Long after the trip to China from America, Cuban man Raul Martinez soon finds himself in a Chinese restaurant. He goes up to the cashier and asks, "Do you have any rice and beans?"

The cashier freaked out and said lots of random gibberish in Chinese.

"What's wrong lady? I just wanted some rice and beans."

She yelled even louder, tears streaming down her face, and began to throw at him money from the cash register.

"Lady! I'm not trying to take your money, I just want rice and beans!" Raoul cried.

The Chinese cashier started to press a button, probably summoning the police, and Raoul freaked out as well.

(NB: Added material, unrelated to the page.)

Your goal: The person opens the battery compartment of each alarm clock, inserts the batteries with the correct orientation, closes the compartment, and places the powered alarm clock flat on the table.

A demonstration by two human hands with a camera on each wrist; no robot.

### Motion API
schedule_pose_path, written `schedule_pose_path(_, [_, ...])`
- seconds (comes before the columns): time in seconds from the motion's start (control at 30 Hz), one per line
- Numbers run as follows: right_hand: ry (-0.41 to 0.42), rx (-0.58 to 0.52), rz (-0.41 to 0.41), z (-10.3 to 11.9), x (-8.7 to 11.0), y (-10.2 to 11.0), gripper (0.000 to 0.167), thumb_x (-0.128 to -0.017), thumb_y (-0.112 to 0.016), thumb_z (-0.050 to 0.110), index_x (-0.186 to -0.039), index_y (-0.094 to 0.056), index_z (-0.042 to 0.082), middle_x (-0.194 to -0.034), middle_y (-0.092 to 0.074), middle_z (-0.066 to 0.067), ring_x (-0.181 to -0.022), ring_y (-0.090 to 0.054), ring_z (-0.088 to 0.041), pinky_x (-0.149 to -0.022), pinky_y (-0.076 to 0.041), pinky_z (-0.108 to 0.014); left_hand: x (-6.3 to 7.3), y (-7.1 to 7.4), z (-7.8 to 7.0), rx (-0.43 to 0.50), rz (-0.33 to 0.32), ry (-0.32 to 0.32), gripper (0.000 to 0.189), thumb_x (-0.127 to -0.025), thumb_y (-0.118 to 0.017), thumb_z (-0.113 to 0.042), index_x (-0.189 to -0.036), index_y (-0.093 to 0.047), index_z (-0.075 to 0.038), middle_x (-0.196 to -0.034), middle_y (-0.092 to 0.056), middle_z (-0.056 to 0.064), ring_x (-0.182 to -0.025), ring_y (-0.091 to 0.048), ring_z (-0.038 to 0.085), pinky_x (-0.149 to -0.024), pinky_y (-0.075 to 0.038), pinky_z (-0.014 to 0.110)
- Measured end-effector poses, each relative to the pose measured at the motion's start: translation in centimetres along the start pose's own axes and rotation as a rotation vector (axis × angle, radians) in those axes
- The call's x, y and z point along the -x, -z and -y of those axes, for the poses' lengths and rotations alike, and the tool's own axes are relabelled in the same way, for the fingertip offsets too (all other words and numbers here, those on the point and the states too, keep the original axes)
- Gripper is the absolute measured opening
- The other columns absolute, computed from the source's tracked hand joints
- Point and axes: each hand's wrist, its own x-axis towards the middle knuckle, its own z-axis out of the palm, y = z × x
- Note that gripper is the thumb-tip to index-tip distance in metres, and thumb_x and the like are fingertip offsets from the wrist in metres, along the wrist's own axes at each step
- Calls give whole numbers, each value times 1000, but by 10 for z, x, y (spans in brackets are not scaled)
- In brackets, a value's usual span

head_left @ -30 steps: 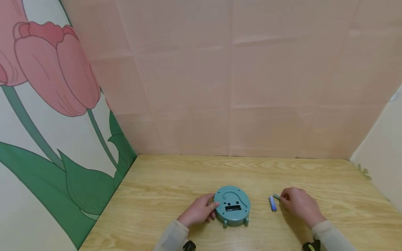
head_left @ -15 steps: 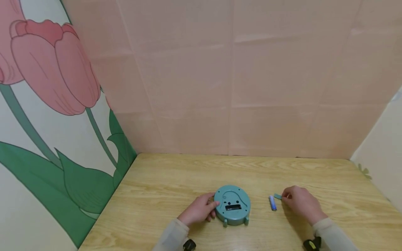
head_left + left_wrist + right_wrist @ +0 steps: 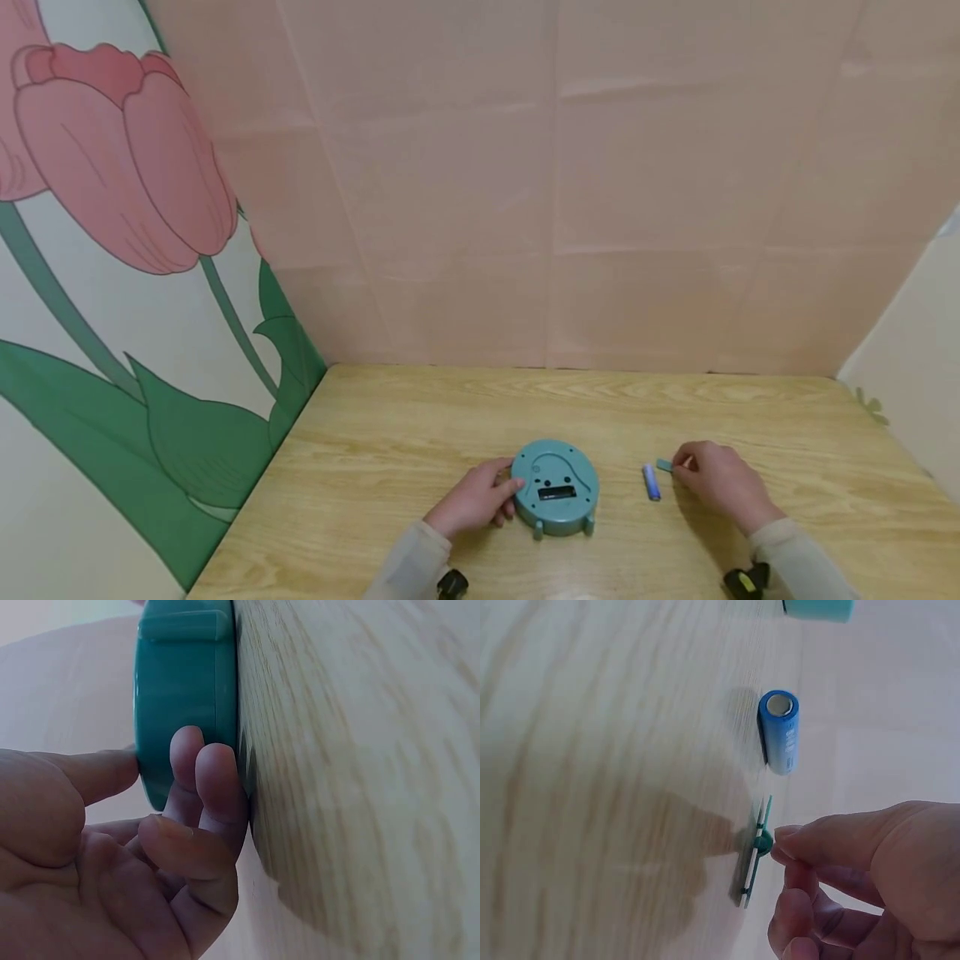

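A round teal clock lies back side up on the table, showing an uncovered dark battery slot and two small feet at its near edge. My left hand grips its left rim, thumb on the back and curled fingers against the side wall. To the right lies a blue battery. Beyond it my right hand pinches a small teal battery cover by its tab with thumb and forefinger. That cover stays close over the table, a short way from the battery in the right wrist view.
The wood-grain table meets a pink cloth backdrop at its far edge. A wall with painted tulips borders the left side, a pale wall the right. Black wrist cameras hang below the sleeves.
My right hand has shifted slightly right with the battery cover, which has turned a little and shows more of its flat side. My left hand and the clock keep their places.
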Motion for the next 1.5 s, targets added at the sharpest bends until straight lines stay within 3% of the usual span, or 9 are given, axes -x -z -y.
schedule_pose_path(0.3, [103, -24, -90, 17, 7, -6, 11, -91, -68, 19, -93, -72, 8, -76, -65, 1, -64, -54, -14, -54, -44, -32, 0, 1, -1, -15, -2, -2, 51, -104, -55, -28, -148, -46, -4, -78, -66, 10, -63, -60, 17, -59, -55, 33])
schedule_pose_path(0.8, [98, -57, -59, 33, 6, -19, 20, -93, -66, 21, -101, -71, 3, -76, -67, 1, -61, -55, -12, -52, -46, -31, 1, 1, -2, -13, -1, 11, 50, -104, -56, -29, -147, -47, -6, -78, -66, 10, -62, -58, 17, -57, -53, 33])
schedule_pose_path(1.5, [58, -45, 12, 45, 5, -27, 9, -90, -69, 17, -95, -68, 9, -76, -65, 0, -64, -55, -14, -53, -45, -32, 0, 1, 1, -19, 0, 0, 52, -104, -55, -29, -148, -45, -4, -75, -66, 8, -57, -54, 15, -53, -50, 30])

Not too long after, an electric rickshaw came down the street and the police burst through the door. The cashier explained to them excitedly, still streaming, what had happened. "Jabloorakana mastiva!" ("That man is trying to take my restaurant!")

The policeman suddenly pulled out a blow-dart tube, as seen in tribal movies, and Raoul freaked out even more.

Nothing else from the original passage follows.